La meditación nació antaño como mecanismo práctico para navegar por los océanos del ser.
La meditación trasciende toda alternativa física o mental para dirigirnos a mundos insospechados, a realidades ocultas tras los velos del pensamiento, del mismo modo que la espesura de las nubes velan el inmenso sol durante el día.
Meditar es, entonces, atreverse a mirar allí donde lo desconocido guarda secretos sin nombre, es desplegar nuestra conciencia en la propia atención del perceptor que atestigua.
Meditar es una forma excepcional de cognición donde se resquebraja la dualidad cognitiva sujeto-objeto y emerge la percepción de un universo con infinitas partes pero, sin diferenciación esencial entre ellas.
La meditación tiene una esencialidad teórica: asume que la conciencia es un fluir auto-luminoso, inindagable e ininterrumpido de la fuerza de saber y saber que se sabe.

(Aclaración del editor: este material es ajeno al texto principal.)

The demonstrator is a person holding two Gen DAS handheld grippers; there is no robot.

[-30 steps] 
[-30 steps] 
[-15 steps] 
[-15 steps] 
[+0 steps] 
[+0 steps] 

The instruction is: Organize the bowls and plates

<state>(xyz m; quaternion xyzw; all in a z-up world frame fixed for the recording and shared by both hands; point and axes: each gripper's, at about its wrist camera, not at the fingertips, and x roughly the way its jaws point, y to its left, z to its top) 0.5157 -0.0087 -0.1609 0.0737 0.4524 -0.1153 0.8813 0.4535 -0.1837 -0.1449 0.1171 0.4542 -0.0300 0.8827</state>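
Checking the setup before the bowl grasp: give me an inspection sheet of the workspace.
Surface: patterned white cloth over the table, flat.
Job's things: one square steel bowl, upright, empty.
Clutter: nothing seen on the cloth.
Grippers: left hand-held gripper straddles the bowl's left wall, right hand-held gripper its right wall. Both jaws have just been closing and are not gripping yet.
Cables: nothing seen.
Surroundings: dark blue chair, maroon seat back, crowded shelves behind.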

La conciencia no-diferenciada emerge como individual solo en algunos determinados estados de conciencia. No hay nada que sea independiente de la conciencia que percibe.
La atención es el aspecto dinámico de la conciencia y gracias a ella conocemos aquello que atendemos.
El universo que la conciencia individual detecta es cambiante, impermanente y evoluciona hacia una nueva forma o aspecto.